Daylight waned as evening approached. At the last horse change, he had lit the lantern. Now, he chose to turn it down, for with less light came more privacy.

“Everything I have or that may come to me,” she said, the moment he finished, “however much it might be, I want it to be yours.”

His forehead pinched in a scowl. “So many ways that is wrong.”

“Then use what you need to keep the creditors at bay. The rest? If there is enough, we shall maintain what we can of the estate, your birthright, keep the roof over our head, mayhap furnish dowries for the girls…”

His hands found their way to her hips, clenched tight. “And if I fail? If the debts cannot be appeased sufficiently that I avoid debtors’ prison?—”

“ We will not fail.” Her faith staggered him.

“But if the worst does happen, will you guard the children? Visit me in?—”

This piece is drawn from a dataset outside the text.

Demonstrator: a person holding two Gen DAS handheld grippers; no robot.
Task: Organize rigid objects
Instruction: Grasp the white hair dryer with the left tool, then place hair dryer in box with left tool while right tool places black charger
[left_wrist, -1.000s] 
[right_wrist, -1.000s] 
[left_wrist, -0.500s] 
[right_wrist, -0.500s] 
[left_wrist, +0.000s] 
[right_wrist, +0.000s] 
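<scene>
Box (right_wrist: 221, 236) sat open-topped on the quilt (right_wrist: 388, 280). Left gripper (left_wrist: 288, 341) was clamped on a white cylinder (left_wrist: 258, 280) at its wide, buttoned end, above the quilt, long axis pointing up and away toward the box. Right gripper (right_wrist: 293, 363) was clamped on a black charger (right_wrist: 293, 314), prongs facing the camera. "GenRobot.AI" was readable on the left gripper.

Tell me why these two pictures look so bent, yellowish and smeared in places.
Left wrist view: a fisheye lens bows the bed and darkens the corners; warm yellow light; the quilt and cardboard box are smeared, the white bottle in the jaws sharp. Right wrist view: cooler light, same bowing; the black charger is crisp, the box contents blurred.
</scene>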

“Oh, pish and poh! Do you hear yourself? Debtors’ prison is out of the question! Nay, from what you have shared, Sophia and the twins would no doubt plan a jailbreaking and then where would Julia and I be? We shall order you that wig, a long beard as well. That and a grey cloak, let you hide away in the hermitage before we allow you to be taken from us,” said as though she were a general commanding troops.

Her words, her very insistence snaffled his wits. “I…I… The estate doesn’t have a hermitage, I do not think.” He’d been absent for so many years, who knew anymore?

“And you call yourself an Englishman ? An earl ?” How appalling she made both sound. And once again, in her presence, he was fighting not hopelessness but laughter. “That should be our highest priority, then,” she asserted, “once you are reunited with your siblings?—”

“And you with your family.”

She beamed at that but did not let it stop her. “We shall build?—”

“You mean dig out, I believe. Are not hermitages dug out from rock, from the earth? Certainly nothing so fanciful to be built above ground.”

Despite his interruptions, his gentle needling, nothing dampened her enthusiasm for the project she had just conceived. Nay, she blasted any hesitations, any concerns he might have dared voice and continued planning out his life. His entire family’s life, and with every word shared, every idea described, he fell more and more in love.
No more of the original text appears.